A Quorning Dragonfly 1200 Trimaran:









Edited Cam...pictures too large!


----------



## Maine Sail (Jan 6, 2003)

*Found a few more*

*O'day Mariner 19:*








*Pearson 26:*








*Mark Ellis designed Nonsuch 26:*








*Mark Ellis designed Niagra 35:*


----------



## sailingdog (Mar 19, 2006)

I hate when people leave roller furling sails partially unfurled like with that Pearson 26. If a storm pops up...they're asking for the sail to unfurl and flog itself to pieces.


----------



## xort (Aug 4, 2006)

OK, here is a fine example of an Endeavour 42:


----------



## Faster (Sep 13, 2005)

Hey SD.... we don't all have 36" wide screen monitors 

Here are some views from aft:










left to right:

LeCompte 35, Passport 40, Mirage 33, Ericson 33, Fast/Nicholson 345, Farrier F25C


----------



## erps (Aug 2, 2006)

I'll guess Princess Cove, Wallace Island. Doh! Wrong thread.


----------



## erps (Aug 2, 2006)

These are Fraser 41's.

This first one is Arclyd II owned by the Mech family. It's already done some extensive cruising down the West Coast, 
through the ditch, up the east coast and then trucked back home. We met them at Jones Island










This is another one that I didn't recognize as a Fraser 41 at first because the boat house windows are 
different and the hull was actually split and widened at the beam. We met this boat at Bedwell Harbor.










This one is ours. We've seen about six now, all up in B.C. when we go up each summer. The curve of the bow, 
the window configuration and the way the boat house disappears forward into the deck is how I spot them. 
That and the fact that they're an awfully pretty boat in my very biased opinion.


----------



## Faster (Sep 13, 2005)

erps said:


> I'll guess Princess Cove, Wallace Island. Doh! Wrong thread.


Wrong thread, right guess!! Though to be technically correct, I believe it's Princess BAY, as opposed to Conover COVE....

btw - lovely boat, Ray.
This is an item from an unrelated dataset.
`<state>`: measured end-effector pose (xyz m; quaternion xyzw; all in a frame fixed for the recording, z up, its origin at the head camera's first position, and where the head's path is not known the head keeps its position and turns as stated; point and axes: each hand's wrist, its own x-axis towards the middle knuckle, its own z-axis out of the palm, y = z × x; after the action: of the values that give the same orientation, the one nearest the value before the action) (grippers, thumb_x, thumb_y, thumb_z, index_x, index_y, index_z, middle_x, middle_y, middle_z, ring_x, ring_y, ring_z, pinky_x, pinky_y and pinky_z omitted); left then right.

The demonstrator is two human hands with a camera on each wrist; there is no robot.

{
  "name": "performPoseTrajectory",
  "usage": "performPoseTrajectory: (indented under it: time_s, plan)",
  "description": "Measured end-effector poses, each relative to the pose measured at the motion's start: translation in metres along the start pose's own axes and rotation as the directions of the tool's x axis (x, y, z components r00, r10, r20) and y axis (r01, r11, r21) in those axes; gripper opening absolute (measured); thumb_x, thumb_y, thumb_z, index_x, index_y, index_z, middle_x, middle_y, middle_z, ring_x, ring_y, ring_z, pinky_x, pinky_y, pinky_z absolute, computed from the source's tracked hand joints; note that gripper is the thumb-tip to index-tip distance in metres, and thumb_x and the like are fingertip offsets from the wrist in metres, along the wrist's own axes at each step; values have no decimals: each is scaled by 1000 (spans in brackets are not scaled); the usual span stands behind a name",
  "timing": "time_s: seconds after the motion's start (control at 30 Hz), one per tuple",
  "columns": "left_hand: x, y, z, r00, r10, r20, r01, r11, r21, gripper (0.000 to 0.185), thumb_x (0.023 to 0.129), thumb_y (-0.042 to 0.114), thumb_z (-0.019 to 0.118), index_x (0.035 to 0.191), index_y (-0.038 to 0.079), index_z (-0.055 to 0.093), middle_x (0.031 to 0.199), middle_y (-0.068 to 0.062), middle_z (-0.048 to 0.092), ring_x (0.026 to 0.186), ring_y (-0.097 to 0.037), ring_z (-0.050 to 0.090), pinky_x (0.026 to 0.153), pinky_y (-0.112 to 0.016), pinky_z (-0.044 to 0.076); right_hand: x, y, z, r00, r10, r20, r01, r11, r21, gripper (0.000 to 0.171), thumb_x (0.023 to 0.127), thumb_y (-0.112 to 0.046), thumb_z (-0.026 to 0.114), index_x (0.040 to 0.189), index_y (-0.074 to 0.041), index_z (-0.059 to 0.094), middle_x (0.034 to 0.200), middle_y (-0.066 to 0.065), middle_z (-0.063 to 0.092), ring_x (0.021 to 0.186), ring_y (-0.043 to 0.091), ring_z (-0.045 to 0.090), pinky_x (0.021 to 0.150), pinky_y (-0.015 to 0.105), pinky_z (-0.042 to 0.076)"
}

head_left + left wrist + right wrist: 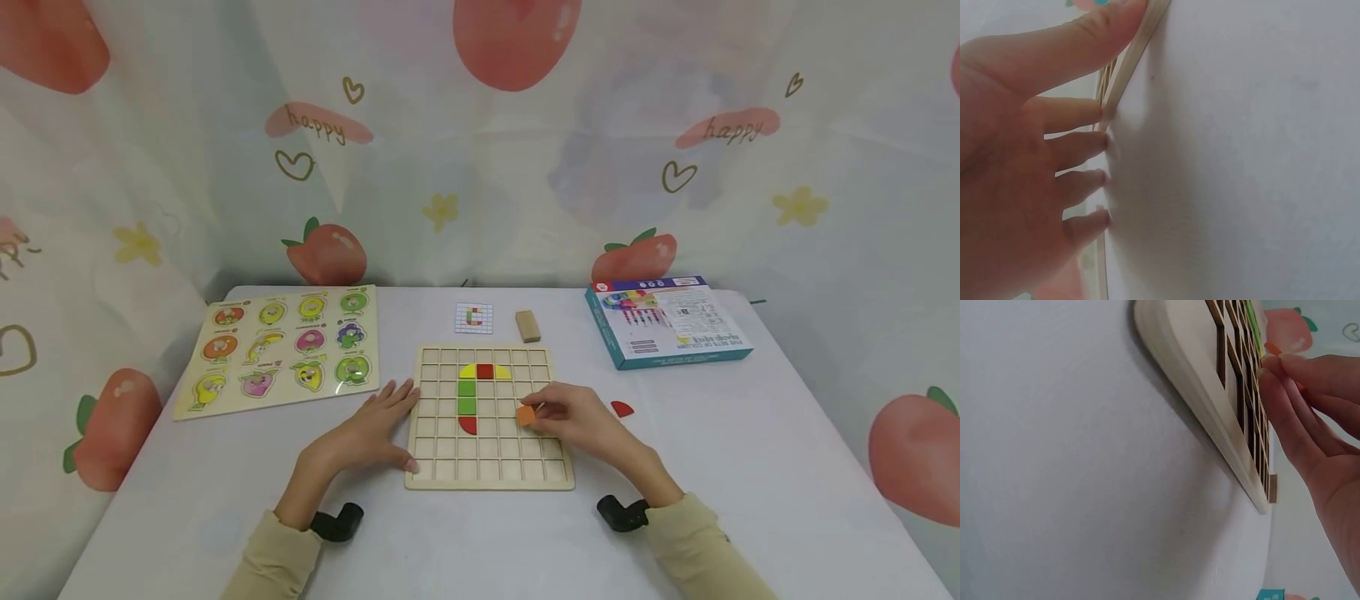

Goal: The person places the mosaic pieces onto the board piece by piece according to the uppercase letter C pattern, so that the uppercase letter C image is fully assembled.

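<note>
A wooden grid board [487, 484] lies on the white table. In its cells, a yellow rounded piece [468, 372], a red square [485, 372] and another yellow piece [503, 372] form a row. Below the first yellow piece come two green squares [467, 389], then a red quarter-circle [468, 425]. Over the right half of the board, my right hand [581, 423] pinches an orange square tile [525, 416] between thumb and fingertips. My left hand [367, 435] is spread at the board's left edge, its thumb on the near corner; the left wrist view shows its straight fingers along the edge.
Behind the board lie a small pattern card [465, 327] and a wooden block [528, 326]. A loose red quarter-circle piece [622, 408] is right of the board. The fruit puzzle board [281, 325] occupies the left, and a teal-edged box [667, 333] sits at the back right.
</note>
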<state>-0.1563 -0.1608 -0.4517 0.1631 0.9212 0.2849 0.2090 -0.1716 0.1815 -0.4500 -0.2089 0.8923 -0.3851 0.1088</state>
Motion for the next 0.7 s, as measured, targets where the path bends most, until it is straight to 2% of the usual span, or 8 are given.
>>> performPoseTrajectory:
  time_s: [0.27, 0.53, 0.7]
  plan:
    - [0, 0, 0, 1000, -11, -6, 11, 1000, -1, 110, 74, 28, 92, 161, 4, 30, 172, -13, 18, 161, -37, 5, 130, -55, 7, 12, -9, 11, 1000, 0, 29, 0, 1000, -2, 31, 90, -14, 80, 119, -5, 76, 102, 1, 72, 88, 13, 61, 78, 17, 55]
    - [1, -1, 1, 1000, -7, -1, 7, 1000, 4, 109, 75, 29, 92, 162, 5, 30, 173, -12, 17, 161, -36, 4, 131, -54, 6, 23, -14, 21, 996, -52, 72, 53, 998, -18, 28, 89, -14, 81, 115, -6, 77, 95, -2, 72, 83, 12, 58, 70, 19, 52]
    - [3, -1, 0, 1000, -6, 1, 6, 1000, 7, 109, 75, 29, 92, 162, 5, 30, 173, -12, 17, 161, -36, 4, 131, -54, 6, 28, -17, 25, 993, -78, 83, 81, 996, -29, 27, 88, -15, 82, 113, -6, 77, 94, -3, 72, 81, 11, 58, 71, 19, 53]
I remember being on Arie DeKleer's personal boat and finding it very "_gezelig_" (a dutch term for comfy and cozy) below.


----------



## TSOJOURNER (Dec 16, 1999)

Ya'll got some perty boats there in Maine. "Brightwork" up here means you hired the high school class valedictorian to mow the yard


----------



## Giulietta (Nov 14, 2006)

McGregor 26


----------



## Omatako (Sep 14, 2003)

*Just for the fun of it . . .*

A Dubois 130 by Alloy Yachts in NZ. The one in front is (I think) a Farr1010 (33 ft)!!
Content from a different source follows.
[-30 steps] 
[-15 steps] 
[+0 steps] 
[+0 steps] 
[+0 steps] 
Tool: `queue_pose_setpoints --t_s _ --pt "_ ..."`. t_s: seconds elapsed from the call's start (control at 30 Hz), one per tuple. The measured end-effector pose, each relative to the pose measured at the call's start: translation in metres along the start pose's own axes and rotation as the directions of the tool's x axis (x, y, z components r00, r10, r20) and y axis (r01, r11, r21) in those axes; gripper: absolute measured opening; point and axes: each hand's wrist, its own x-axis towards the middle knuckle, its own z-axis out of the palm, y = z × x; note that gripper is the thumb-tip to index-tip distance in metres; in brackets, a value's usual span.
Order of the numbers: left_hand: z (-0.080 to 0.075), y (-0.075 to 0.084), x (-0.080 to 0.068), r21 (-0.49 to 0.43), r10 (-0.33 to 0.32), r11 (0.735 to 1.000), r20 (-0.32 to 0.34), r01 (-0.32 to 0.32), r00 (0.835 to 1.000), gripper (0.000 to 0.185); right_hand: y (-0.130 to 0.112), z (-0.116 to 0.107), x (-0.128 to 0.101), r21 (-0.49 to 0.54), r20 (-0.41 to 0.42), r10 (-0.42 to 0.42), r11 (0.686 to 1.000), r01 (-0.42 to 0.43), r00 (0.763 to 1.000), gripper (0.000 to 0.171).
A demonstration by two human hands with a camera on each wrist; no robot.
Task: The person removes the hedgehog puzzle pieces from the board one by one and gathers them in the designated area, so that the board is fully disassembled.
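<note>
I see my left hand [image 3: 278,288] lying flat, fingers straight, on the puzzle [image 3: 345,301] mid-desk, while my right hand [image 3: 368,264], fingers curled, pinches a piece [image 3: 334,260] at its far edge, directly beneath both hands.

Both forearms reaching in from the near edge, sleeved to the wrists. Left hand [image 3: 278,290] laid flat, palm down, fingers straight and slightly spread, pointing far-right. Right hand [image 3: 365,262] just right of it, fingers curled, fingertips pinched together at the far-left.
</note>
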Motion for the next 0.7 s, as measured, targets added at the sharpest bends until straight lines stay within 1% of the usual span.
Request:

If anyone is interested, you can see it here:

Alloy Yachts - New luxury vessel construction Alloy Yachts International

Yeah, I know, it's a little out of my league as well 

Andre


----------



## kwaltersmi (Aug 14, 2006)

Helms 25:


----------



## sailaway21 (Sep 4, 2006)

I'll post what I know of these and rely on you to PM me with the important details I'm lacking so I can edit the post later.

A 1973 Cal 21'









A Compac of about 22'









A Columbia of about 25'









An unknown beauty of about 21' ( someone with a HIN list available could help out as I copied this off her transom: ZMVBN 3520877) A tip of the cap to petmac for tracking down the HIN and identifiying the below boat as a McVey designed Bluenose Class Sloop built in Ontario in 1977. 31 years old and lookin' good!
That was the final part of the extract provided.